Search code examples
pythonxmlxml-parsinglxml

How to get all XPaths from XML with just key names and no template URLs, with Python


I need to extract XPaths and values from XML object. Currently I use lxml which with either gives long paths with repeated template URLS or just indices of XPaths keys without names.

Question: How to get Xpaths with just names, without template URLs. Yes, string cleanup after parsing works, but I hope to find a clean solution using lxml or similar library

  1. with getelementpath(): has template URLs and '\n\t\t' in empty keys.
>> [(root1.getelementpath(e), e.text) for e in root1.iter()][5:10]

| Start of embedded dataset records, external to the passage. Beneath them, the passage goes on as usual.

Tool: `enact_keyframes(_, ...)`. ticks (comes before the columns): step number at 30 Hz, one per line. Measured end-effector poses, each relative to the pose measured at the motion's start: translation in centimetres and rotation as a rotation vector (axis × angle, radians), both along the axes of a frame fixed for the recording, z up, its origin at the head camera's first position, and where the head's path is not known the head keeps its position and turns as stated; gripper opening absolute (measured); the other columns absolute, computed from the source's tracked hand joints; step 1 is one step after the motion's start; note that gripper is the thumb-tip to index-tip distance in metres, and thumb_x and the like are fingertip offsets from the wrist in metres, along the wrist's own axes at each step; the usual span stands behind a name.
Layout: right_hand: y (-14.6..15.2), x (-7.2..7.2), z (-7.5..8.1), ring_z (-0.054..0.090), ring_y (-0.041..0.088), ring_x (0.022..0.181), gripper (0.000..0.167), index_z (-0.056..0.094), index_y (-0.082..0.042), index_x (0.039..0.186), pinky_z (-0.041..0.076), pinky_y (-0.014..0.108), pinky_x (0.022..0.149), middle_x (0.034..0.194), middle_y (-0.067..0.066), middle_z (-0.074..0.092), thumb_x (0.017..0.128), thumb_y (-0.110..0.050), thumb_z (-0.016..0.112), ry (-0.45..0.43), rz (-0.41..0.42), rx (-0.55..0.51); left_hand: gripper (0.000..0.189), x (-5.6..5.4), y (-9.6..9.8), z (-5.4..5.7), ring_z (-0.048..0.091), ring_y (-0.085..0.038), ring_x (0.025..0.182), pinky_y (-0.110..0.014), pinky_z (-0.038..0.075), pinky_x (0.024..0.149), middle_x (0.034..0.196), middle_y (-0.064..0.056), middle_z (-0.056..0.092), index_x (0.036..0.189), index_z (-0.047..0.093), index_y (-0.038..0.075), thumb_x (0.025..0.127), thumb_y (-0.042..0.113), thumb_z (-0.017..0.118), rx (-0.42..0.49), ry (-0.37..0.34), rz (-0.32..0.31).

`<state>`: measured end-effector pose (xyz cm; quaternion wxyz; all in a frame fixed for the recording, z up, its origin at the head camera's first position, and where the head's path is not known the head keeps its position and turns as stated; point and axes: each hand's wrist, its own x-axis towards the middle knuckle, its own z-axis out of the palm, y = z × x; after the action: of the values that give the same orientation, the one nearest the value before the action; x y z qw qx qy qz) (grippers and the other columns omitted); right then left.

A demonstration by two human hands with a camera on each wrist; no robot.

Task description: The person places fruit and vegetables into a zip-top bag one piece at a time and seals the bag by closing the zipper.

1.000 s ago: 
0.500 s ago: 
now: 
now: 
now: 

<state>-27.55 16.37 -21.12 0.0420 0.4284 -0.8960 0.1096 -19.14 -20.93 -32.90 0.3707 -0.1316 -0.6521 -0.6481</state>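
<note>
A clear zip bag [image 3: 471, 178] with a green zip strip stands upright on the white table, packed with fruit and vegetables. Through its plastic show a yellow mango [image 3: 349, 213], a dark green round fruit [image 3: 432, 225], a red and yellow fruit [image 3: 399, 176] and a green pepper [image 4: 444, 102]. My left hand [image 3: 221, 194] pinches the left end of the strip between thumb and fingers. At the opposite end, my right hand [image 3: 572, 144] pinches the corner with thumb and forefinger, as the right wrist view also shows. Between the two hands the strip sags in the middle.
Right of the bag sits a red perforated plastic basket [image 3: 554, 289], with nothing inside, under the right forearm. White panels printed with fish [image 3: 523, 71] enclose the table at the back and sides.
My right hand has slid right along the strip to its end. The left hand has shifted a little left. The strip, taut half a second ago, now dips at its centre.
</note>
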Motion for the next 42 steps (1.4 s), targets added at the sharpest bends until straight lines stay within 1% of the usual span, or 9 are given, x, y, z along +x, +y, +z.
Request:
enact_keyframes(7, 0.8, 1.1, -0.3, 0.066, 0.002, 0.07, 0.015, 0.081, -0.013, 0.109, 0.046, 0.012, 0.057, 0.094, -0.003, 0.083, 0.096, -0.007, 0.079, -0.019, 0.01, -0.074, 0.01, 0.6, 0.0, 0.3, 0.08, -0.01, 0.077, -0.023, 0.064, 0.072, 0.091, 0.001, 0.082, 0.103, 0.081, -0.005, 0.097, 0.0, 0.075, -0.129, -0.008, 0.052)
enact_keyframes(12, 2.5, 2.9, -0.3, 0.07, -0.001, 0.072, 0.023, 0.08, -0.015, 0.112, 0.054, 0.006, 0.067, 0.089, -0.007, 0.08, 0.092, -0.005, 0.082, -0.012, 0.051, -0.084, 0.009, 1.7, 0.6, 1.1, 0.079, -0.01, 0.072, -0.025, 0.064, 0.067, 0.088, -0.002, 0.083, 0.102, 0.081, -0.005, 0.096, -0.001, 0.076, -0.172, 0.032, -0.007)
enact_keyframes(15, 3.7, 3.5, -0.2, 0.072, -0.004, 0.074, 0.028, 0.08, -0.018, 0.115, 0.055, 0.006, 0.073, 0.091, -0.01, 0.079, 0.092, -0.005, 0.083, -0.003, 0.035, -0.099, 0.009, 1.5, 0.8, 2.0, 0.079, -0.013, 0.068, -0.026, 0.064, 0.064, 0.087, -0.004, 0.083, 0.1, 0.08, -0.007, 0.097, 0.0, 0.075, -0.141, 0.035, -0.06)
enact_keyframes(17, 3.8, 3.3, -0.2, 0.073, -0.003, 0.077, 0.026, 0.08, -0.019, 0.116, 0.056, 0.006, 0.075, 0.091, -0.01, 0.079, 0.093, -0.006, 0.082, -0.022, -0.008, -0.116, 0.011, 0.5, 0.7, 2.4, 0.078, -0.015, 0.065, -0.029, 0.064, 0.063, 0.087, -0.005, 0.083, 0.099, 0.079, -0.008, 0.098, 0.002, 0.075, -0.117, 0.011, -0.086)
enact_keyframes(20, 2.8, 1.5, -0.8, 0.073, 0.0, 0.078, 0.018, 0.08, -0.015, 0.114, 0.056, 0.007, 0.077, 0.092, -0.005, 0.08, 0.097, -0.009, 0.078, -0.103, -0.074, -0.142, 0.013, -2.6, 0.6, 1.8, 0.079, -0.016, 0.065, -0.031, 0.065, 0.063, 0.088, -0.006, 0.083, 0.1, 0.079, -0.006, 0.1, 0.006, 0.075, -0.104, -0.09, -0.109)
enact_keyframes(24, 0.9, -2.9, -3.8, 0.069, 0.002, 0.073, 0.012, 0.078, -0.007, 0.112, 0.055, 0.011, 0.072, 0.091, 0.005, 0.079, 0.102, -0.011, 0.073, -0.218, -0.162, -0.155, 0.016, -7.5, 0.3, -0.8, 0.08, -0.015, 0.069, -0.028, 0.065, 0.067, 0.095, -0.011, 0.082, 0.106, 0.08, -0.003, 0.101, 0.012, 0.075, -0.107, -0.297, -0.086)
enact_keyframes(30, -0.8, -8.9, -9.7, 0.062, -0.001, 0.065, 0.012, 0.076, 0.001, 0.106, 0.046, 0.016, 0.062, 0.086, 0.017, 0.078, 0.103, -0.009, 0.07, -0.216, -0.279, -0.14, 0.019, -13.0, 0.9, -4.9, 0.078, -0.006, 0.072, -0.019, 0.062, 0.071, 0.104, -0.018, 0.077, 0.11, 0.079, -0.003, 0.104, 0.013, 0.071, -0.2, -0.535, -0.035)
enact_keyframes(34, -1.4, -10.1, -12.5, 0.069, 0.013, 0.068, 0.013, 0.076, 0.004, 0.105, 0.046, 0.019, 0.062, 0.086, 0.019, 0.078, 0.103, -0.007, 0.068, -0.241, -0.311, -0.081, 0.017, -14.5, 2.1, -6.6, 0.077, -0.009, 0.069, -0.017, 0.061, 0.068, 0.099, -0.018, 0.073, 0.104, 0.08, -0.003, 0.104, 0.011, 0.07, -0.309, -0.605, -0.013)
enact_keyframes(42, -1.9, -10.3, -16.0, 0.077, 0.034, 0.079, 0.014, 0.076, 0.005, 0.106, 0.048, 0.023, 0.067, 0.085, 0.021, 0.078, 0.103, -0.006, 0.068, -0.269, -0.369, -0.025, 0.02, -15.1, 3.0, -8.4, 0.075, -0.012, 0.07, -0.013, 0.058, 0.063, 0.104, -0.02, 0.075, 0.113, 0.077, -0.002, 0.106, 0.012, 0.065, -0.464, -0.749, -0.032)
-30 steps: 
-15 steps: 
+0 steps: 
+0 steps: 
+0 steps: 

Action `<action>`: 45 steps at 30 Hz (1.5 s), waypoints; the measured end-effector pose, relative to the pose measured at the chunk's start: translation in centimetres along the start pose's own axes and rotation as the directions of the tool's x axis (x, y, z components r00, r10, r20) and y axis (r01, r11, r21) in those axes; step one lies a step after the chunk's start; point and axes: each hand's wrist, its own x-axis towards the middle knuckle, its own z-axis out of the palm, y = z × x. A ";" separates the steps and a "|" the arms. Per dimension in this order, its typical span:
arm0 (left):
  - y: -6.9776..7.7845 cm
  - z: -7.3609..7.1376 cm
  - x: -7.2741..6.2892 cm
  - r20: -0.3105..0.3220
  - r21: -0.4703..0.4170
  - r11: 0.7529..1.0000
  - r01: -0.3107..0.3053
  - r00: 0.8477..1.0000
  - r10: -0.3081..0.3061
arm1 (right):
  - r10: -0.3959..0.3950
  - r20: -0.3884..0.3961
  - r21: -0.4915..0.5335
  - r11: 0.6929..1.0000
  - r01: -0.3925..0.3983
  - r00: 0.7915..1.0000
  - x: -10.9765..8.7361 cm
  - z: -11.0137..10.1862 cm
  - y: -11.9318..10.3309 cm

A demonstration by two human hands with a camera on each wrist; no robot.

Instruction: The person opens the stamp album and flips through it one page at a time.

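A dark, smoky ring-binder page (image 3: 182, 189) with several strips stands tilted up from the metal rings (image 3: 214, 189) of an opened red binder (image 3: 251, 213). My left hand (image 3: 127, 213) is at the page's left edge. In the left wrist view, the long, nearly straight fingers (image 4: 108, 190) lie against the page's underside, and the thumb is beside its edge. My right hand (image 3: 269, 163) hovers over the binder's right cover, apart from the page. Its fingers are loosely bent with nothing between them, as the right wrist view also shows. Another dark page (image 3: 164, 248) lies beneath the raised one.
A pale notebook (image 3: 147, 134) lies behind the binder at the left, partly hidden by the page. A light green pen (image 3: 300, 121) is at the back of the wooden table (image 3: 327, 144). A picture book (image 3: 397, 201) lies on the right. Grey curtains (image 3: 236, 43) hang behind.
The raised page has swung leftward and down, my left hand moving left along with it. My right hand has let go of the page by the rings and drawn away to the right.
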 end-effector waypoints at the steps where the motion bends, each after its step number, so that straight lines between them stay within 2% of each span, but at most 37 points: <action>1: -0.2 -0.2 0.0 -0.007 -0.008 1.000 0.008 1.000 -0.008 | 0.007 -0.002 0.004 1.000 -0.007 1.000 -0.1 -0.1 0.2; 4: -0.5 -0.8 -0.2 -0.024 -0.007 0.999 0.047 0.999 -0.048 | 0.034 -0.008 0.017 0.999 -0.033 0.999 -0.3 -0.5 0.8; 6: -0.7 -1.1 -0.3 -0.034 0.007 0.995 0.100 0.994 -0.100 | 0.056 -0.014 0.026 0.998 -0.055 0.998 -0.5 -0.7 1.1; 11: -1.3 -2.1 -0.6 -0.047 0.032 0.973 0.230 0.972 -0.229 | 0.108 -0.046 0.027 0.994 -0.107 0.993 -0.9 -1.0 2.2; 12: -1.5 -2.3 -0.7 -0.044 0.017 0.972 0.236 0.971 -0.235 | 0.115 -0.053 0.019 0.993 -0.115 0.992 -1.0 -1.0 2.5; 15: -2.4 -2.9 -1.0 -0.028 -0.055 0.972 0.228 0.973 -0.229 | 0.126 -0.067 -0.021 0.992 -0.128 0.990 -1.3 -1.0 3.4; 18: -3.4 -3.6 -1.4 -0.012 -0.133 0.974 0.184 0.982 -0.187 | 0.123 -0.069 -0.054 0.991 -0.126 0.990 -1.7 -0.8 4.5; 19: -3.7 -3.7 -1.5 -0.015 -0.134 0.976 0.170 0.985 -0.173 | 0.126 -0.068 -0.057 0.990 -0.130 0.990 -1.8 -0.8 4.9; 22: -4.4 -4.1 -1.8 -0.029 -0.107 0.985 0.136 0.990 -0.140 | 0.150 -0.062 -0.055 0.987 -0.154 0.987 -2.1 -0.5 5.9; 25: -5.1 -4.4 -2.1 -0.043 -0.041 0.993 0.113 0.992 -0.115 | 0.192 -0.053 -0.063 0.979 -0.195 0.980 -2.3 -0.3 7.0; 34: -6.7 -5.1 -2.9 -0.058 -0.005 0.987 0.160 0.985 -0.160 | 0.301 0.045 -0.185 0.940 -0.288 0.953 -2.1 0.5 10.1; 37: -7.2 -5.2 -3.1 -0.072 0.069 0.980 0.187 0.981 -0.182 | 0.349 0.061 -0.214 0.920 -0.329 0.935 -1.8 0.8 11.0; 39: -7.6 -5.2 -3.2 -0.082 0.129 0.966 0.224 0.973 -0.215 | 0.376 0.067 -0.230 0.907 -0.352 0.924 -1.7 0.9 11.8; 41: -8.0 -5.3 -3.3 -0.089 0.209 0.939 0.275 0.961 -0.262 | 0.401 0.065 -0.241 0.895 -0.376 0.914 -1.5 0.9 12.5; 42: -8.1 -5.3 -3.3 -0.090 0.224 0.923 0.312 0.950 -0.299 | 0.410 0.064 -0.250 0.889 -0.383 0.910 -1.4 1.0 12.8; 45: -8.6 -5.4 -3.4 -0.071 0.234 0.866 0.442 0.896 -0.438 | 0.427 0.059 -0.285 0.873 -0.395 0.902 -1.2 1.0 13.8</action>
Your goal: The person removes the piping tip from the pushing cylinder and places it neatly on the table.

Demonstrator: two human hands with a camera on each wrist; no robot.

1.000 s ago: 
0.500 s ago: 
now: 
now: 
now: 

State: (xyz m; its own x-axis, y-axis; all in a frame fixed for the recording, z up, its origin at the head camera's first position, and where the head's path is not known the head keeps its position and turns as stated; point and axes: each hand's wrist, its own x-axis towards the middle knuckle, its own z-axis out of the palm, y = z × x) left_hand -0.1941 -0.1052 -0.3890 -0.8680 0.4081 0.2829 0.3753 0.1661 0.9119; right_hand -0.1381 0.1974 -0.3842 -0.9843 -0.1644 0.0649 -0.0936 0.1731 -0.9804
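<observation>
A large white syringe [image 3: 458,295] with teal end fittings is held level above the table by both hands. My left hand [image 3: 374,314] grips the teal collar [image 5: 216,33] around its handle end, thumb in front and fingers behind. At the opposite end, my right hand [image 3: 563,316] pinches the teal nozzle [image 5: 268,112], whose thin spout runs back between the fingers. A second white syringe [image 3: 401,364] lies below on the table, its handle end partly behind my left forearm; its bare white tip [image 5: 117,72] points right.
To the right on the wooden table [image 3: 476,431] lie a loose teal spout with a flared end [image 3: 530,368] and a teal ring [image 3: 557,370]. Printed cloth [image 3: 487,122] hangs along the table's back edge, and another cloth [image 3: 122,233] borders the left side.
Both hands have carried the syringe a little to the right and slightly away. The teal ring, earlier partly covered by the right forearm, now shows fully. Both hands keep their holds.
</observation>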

[('{http://schemas.oceanehr.com/templates}language/{http://schemas.oceanehr.com/templates}terminology_id/{http://schemas.oceanehr.com/templates}value',
  'ISO_639-1'),
 ('{http://schemas.oceanehr.com/templates}language/{http://schemas.oceanehr.com/templates}code_string',
  'xx'),
 ('{http://schemas.oceanehr.com/templates}territory', '\n\t\t'),
 ('{http://schemas.oceanehr.com/templates}territory/{http://schemas.oceanehr.com/templates}terminology_id',
  '\n\t\t\t'),
 ('{http://schemas.oceanehr.com/templates}territory/{http://schemas.oceanehr.com/templates}terminology_id/{http://schemas.oceanehr.com/templates}value',
  'ISO_3166-1')]
  1. with getpath(): has no key names URLs and '\n\t\t' in empty keys.
>> [(root1.getpath(e), e.text) for e in root1.iter()][5:10]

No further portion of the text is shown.